Nick Mayar and his wife, Lillian, have been volunteering with Deltassist for years. Each year, they help sort and hand out toys as part of the agency’s holiday program.
“It just sounded like a perfect fit for us because we were both retired and we were looking for something to make us feel useful again,” Nick said. “It’s very much a local resource, and local citizens are welcome to participate. It ticked all the boxes that we were looking for.”
At Christmas time, Deltassist partners with local service clubs to provide support for hundreds of families and individuals. The social services agency distributes holiday hampers, gives out toys and partners with local businesses for angel trees.
“We hand out angels with toy ideas on them and businesses put them on their tree, and their staff takes an angel and buys the gift and then puts it in the company’s donation box,” said Lisa Pitman, manager of Community and Seniors Services at Deltassist.
Last year, Deltassist helped nearly 1,200 households manage Christmas.
“We’re expecting more this year,” she said. “We have seen such an increase in homelessness. Plus, the cost of groceries has gone up so much that we’ve seen a lot more people come in for emergency food bags.”

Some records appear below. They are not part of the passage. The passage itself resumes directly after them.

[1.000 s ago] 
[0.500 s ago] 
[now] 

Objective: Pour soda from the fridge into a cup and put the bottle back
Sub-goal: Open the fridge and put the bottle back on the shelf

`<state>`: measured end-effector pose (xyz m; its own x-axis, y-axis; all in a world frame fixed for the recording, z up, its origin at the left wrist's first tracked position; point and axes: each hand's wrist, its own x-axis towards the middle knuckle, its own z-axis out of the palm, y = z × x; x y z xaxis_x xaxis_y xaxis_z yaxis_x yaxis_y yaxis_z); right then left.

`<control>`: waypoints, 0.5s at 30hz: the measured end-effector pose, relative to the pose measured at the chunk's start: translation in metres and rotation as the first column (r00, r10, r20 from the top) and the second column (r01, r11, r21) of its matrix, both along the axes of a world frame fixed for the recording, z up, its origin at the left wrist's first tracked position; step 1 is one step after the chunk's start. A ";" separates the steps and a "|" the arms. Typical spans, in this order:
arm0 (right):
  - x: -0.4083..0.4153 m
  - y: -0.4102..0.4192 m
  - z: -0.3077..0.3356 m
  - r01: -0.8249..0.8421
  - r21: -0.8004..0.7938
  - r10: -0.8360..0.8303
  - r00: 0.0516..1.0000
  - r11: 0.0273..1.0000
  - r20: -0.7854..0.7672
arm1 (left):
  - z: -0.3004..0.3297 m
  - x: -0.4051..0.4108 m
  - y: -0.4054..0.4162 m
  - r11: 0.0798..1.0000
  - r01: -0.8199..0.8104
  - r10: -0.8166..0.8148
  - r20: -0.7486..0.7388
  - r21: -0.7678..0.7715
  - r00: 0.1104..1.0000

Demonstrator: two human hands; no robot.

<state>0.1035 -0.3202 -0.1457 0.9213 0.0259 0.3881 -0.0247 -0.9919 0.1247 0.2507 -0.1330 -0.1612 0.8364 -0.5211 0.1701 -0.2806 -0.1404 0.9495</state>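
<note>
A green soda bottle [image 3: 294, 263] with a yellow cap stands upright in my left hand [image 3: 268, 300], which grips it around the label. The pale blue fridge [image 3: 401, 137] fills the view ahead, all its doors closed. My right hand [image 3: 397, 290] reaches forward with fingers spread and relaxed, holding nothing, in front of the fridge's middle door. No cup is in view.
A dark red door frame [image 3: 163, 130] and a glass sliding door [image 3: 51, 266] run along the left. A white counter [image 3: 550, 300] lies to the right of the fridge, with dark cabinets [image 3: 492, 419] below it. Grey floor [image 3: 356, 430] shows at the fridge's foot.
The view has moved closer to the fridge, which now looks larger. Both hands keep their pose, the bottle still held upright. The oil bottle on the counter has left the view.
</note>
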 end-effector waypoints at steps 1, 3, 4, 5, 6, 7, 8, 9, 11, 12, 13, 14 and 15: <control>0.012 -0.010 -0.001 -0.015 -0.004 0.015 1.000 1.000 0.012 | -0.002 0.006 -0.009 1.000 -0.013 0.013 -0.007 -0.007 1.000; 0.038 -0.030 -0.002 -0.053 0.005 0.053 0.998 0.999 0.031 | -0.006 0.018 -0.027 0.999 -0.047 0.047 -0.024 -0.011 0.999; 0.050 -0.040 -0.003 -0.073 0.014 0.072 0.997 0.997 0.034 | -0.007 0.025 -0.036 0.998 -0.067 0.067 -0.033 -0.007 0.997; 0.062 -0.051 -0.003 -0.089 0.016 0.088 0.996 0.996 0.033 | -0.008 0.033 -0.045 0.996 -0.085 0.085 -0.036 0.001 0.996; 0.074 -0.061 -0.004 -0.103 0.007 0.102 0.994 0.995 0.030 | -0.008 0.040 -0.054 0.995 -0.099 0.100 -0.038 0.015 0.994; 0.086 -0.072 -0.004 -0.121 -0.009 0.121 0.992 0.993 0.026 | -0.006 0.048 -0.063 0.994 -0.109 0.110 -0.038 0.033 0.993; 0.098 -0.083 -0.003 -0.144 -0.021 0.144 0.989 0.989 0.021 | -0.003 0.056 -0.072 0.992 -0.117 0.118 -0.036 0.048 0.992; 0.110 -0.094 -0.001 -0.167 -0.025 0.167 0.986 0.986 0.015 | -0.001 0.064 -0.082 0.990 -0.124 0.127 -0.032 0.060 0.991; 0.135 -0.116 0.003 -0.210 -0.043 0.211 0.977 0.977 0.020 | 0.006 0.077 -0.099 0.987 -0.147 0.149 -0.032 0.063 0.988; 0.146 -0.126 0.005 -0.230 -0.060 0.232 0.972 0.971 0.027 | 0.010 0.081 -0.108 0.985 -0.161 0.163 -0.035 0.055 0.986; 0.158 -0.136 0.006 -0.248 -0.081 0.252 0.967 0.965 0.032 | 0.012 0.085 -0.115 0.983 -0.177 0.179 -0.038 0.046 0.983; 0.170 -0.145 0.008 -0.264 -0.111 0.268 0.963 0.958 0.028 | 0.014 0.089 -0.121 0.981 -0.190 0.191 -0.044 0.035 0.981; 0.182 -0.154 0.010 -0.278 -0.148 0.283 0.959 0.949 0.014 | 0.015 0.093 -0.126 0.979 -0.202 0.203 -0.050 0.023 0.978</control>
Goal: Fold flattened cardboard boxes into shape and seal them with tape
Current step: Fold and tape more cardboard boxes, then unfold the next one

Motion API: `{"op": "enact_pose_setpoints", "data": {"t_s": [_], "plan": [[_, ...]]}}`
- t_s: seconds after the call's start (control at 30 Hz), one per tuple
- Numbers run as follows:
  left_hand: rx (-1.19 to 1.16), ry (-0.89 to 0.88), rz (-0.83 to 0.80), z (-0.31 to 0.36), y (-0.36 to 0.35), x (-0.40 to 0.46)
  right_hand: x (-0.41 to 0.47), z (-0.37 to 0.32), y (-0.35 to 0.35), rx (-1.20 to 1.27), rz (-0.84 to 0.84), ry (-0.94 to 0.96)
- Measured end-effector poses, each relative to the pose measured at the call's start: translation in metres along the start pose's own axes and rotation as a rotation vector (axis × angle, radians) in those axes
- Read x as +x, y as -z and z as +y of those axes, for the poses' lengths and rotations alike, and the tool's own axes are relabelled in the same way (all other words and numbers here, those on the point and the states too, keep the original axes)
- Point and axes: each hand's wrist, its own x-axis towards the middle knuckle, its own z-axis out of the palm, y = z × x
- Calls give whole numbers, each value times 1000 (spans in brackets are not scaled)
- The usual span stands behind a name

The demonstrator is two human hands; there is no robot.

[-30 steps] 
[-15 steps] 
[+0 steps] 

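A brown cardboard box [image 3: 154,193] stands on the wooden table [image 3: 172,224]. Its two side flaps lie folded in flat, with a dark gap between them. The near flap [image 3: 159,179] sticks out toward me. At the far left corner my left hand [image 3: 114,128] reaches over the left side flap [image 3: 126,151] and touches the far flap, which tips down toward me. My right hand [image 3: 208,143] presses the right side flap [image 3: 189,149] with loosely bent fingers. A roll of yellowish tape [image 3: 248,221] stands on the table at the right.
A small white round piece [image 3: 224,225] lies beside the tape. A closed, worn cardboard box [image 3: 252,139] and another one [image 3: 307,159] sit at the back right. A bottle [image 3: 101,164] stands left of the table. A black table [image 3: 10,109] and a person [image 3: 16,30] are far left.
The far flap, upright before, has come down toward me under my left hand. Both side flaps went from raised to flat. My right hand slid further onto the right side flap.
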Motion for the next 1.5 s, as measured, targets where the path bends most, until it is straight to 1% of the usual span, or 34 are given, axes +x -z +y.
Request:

Deltassist receives assistance for its Christmas programs from the Empty Stocking Fund, which relies on donations from readers of The Province. Funds collected go to Christmas bureaus and charitable groups throughout the Lower Mainland. Since 2001, the initiative has raised over $7 million.
Volunteers like the Mayars are needed to pack the hampers and staff the toy depot. Lillian, a former critical care nurse at Royal Columbian Hospital, enjoys working the tables at the depot and meeting people. Nick, a retired fleet services manager with Telus, likes to be “more in the background,” fixing or assembling things or locating certain items.
The people who come into the toy depot can be “quite overwhelmed,” he said. “They’re not sure what to expect and when they see all these people and this wide variety of toys and games they don’t know where to start, so they need assistance.
“Or you get the person who comes in and you can tell right away that their child has something specific that they’re dreaming of. The satisfaction you get in finding that thing and being able to give it to the person, you’re getting more out of it than they are.”
Another volunteer, Barb Leech, has been helping out at Deltassist for eight or nine years, including handing out toys at the depot.
“It’s very gratifying. I mean these people don’t have very much and some of them have five or six children and they’re given so many toys and puzzles and clothing and stuffed animals and books and stocking stuffers. So they go home with quite a surprising amount of gifts.”
“It’s not a big effort to do something to help somebody,” Mayar said. “I mean, it’s just not hard work compared to the things that everybody there has done in their previous lives. This is a way to keep busy but not stressed. A lot of the volunteers are either retired or close to it. Who else is going be free on a Tuesday, right?”